§ **Goal of the exercise**: Type the data below again exactly. Omit all pictures.

§ **Items from a data source**:

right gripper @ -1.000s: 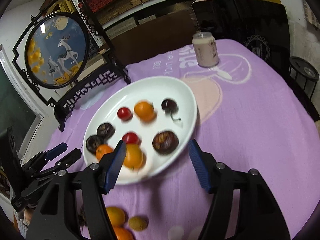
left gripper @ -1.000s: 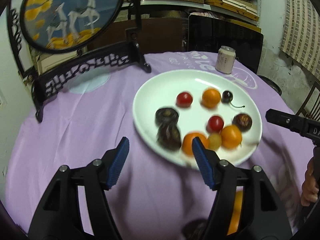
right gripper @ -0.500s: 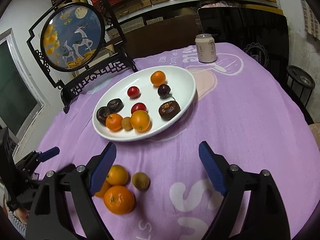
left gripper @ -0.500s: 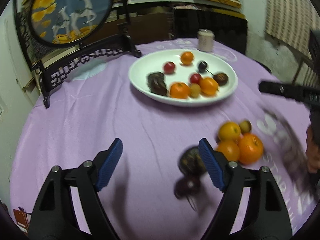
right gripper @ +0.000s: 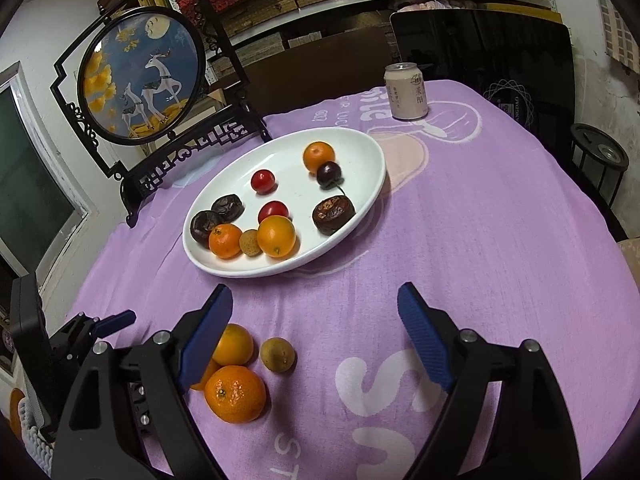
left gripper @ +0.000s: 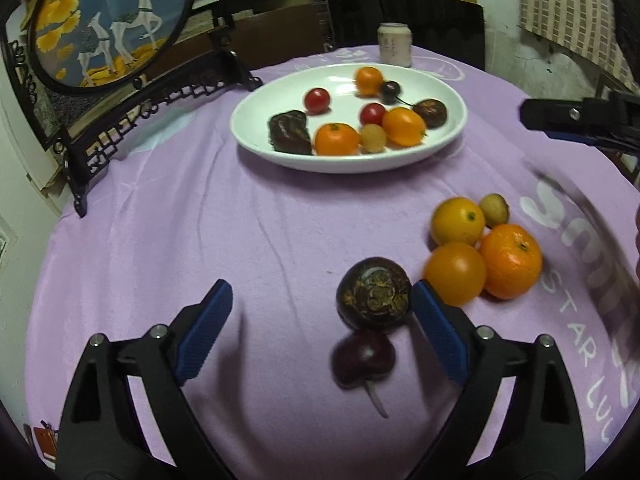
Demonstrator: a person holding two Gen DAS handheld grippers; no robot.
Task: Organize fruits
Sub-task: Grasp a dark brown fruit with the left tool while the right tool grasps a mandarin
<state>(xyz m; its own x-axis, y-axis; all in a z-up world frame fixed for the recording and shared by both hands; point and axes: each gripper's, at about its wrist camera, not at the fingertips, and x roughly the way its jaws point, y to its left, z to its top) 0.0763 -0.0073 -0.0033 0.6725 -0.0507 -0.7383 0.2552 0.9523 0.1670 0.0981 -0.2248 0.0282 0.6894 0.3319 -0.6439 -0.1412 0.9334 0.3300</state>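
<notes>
A white plate [left gripper: 452,136] [right gripper: 360,220] holds oranges, red cherry tomatoes, dark fruits and a small tan fruit. On the purple cloth near me lie three oranges [left gripper: 510,260] [right gripper: 236,394], a small tan fruit [left gripper: 494,210] [right gripper: 278,355], a dark round fruit [left gripper: 374,294] and a dark cherry [left gripper: 363,358]. My left gripper [left gripper: 322,324] is open, the dark round fruit just inside its right finger. My right gripper [right gripper: 316,334] is open and empty above the cloth, with the loose oranges by its left finger. It also shows at the right edge of the left wrist view [left gripper: 576,122].
A round deer picture on a black carved stand [left gripper: 108,24] [right gripper: 140,76] stands at the back left. A drink can [left gripper: 395,45] [right gripper: 406,91] stands behind the plate. Shelves and a dark chair lie beyond the table. A black stool [right gripper: 600,160] stands at the right.
Both grippers have pulled back from the plate toward the near side of the table. The loose fruits on the cloth have come into view and now lie close to the fingers.
</notes>
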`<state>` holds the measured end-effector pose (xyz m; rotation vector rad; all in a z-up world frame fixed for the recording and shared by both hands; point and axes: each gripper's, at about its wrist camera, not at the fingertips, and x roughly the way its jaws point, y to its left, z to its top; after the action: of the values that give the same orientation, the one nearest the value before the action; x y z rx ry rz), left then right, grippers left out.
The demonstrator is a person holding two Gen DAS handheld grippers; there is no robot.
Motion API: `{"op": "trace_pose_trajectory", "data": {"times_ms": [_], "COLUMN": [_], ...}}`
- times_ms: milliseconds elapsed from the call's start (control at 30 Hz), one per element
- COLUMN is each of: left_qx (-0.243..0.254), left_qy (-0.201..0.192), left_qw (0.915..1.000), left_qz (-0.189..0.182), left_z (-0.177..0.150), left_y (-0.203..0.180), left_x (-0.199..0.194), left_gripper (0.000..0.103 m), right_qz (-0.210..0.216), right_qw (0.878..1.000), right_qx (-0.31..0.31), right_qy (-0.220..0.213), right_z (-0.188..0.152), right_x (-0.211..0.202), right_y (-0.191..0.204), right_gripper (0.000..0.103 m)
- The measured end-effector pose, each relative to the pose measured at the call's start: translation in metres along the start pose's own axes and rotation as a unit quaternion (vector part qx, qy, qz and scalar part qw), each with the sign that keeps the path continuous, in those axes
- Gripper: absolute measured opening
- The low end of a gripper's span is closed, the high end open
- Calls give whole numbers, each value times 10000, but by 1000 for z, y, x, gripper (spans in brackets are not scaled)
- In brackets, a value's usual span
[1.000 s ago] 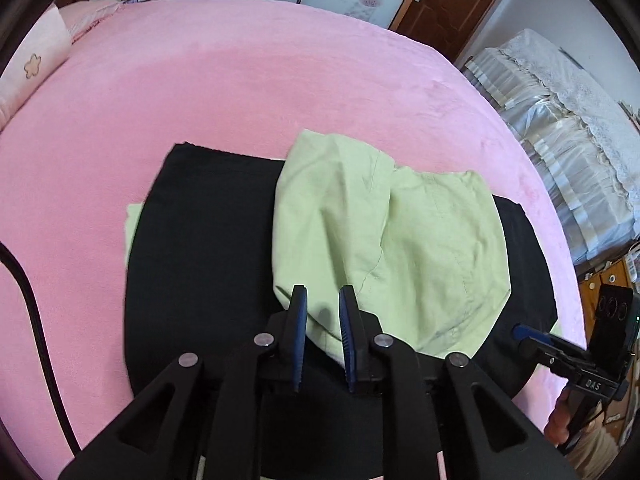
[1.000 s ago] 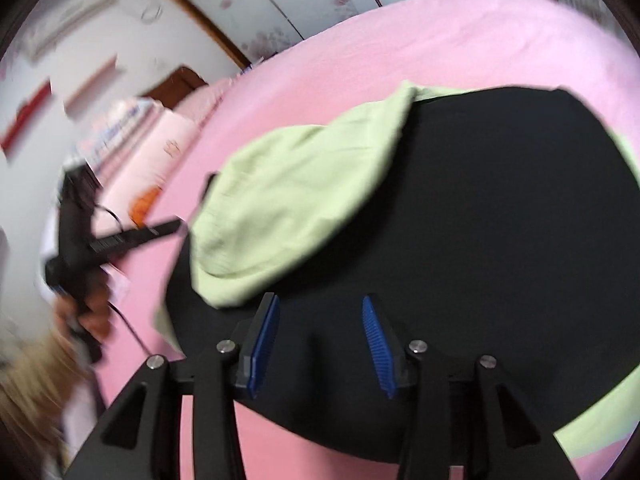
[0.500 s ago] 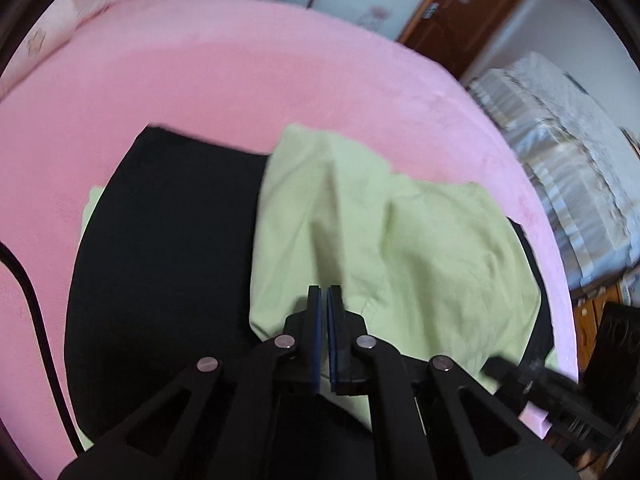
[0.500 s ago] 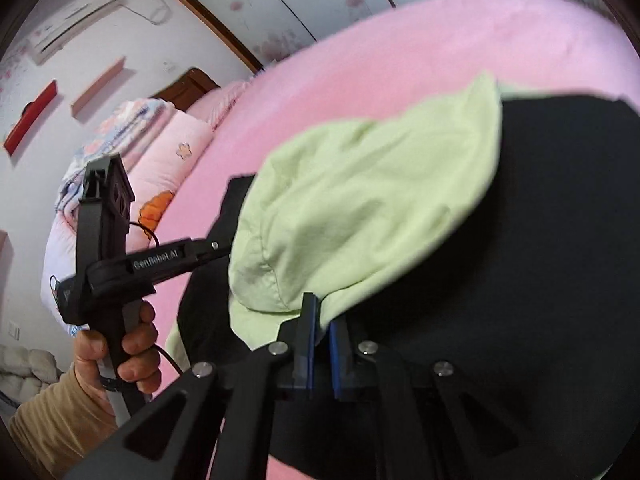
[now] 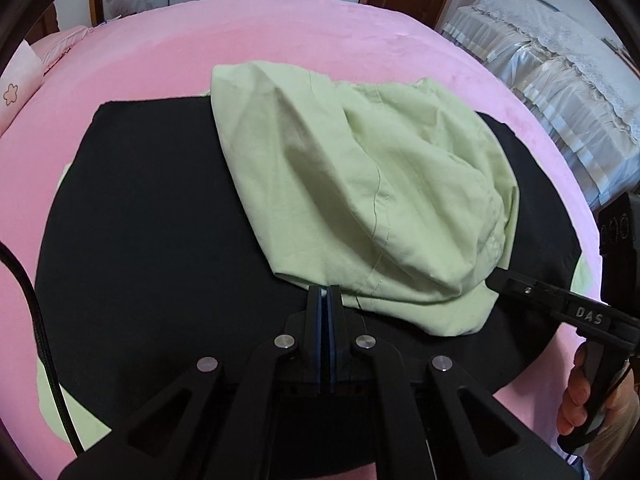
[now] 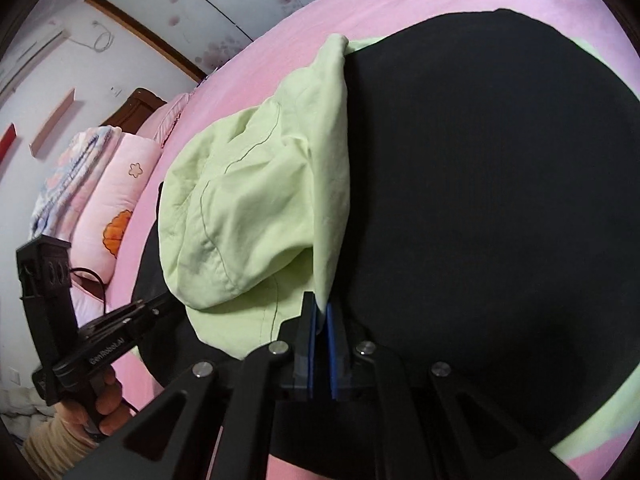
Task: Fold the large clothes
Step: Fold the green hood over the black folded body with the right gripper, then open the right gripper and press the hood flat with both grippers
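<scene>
A light green garment lies bunched on a black cloth spread over a pink bed. My left gripper is shut on the garment's near edge. My right gripper is shut on another part of that edge, and the green garment rises from it in a lifted fold over the black cloth. The right gripper also shows at the right of the left wrist view, and the left gripper at the lower left of the right wrist view.
More green fabric sticks out from under the black cloth at its near corner. Pink pillows lie at the bed's head. A white lace-covered sofa stands beyond the bed. A black cable runs along the left.
Both grippers went from open to shut on the green garment's near edge. The garment has been pulled up and toward me, so more of it is spread over the black cloth.
</scene>
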<state>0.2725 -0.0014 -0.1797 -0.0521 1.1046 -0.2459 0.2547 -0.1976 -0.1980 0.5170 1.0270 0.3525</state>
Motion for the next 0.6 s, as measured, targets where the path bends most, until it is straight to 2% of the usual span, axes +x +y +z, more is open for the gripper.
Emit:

§ **Solution for this task**:
right gripper @ -1.000s: 
left gripper @ -1.000s: 
right gripper @ -0.500s: 
left gripper @ -0.500s: 
right gripper @ +0.000s: 
left gripper @ +0.000s: 
Demonstrator: a person holding two Gen DAS handheld grippers; no robot.
Task: Organize fruits
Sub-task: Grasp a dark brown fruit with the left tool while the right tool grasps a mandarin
<state>(xyz m; its own x-axis, y-axis; all in a z-up world frame fixed for the recording and shared by both hands; point and axes: each gripper's, at about its wrist camera, not at the fingertips, and x roughly the way its jaws point, y to its left, z to its top) 0.0763 -0.0073 -0.0033 0.6725 -0.0507 -0.7383 0.2552 0.9523 0.1670 0.0981 -0.2248 0.0282 0.6894 0.3319 -0.6439 -0.1412 0.9334 0.3300</state>
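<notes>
A white plate [left gripper: 452,136] [right gripper: 360,220] holds oranges, red cherry tomatoes, dark fruits and a small tan fruit. On the purple cloth near me lie three oranges [left gripper: 510,260] [right gripper: 236,394], a small tan fruit [left gripper: 494,210] [right gripper: 278,355], a dark round fruit [left gripper: 374,294] and a dark cherry [left gripper: 363,358]. My left gripper [left gripper: 322,324] is open, the dark round fruit just inside its right finger. My right gripper [right gripper: 316,334] is open and empty above the cloth, with the loose oranges by its left finger. It also shows at the right edge of the left wrist view [left gripper: 576,122].
A round deer picture on a black carved stand [left gripper: 108,24] [right gripper: 140,76] stands at the back left. A drink can [left gripper: 395,45] [right gripper: 406,91] stands behind the plate. Shelves and a dark chair lie beyond the table. A black stool [right gripper: 600,160] stands at the right.
Both grippers have pulled back from the plate toward the near side of the table. The loose fruits on the cloth have come into view and now lie close to the fingers.
</notes>
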`<state>` holds the measured end-effector pose (xyz m; rotation vector rad; all in a z-up world frame fixed for the recording and shared by both hands; point and axes: each gripper's, at about its wrist camera, not at the fingertips, and x roughly the way its jaws point, y to its left, z to its top; after the action: of the values that give the same orientation, the one nearest the value before the action; x y z rx ry rz), left then right, grippers left out.
The demonstrator is a person holding two Gen DAS handheld grippers; there is no robot.
Motion API: `{"op": "trace_pose_trajectory", "data": {"times_ms": [_], "COLUMN": [_], ...}}`
- times_ms: milliseconds elapsed from the call's start (control at 30 Hz), one per element
- COLUMN is each of: left_qx (-0.243..0.254), left_qy (-0.201..0.192), left_qw (0.915..1.000), left_qz (-0.189..0.182), left_z (-0.177..0.150), left_y (-0.203..0.180), left_x (-0.199..0.194), left_gripper (0.000..0.103 m), right_qz (-0.210..0.216), right_qw (0.878..1.000), right_qx (-0.31..0.31), right_qy (-0.220..0.213), right_z (-0.188..0.152), right_x (-0.211..0.202), right_y (-0.191..0.204), right_gripper (0.000..0.103 m)
- The measured end-effector pose, each relative to the pose measured at the call's start: translation in metres along the start pose's own axes and rotation as a unit quaternion (vector part qx, qy, qz and scalar part qw), each with the sign that keeps the path continuous, in those axes
- Gripper: absolute measured opening
- The low end of a gripper's span is closed, the high end open
- Calls give whole numbers, each value times 10000, but by 1000 for z, y, x, gripper (spans in brackets are not scaled)
- In brackets, a value's usual span
[1.000 s ago] 
[1.000 s ago] 
[0.500 s ago] 
[0.500 s ago] 
[now] 
[now] 
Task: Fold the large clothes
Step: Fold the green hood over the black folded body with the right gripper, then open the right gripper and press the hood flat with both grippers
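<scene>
A light green garment lies bunched on a black cloth spread over a pink bed. My left gripper is shut on the garment's near edge. My right gripper is shut on another part of that edge, and the green garment rises from it in a lifted fold over the black cloth. The right gripper also shows at the right of the left wrist view, and the left gripper at the lower left of the right wrist view.
More green fabric sticks out from under the black cloth at its near corner. Pink pillows lie at the bed's head. A white lace-covered sofa stands beyond the bed. A black cable runs along the left.
Both grippers went from open to shut on the green garment's near edge. The garment has been pulled up and toward me, so more of it is spread over the black cloth.
</scene>
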<state>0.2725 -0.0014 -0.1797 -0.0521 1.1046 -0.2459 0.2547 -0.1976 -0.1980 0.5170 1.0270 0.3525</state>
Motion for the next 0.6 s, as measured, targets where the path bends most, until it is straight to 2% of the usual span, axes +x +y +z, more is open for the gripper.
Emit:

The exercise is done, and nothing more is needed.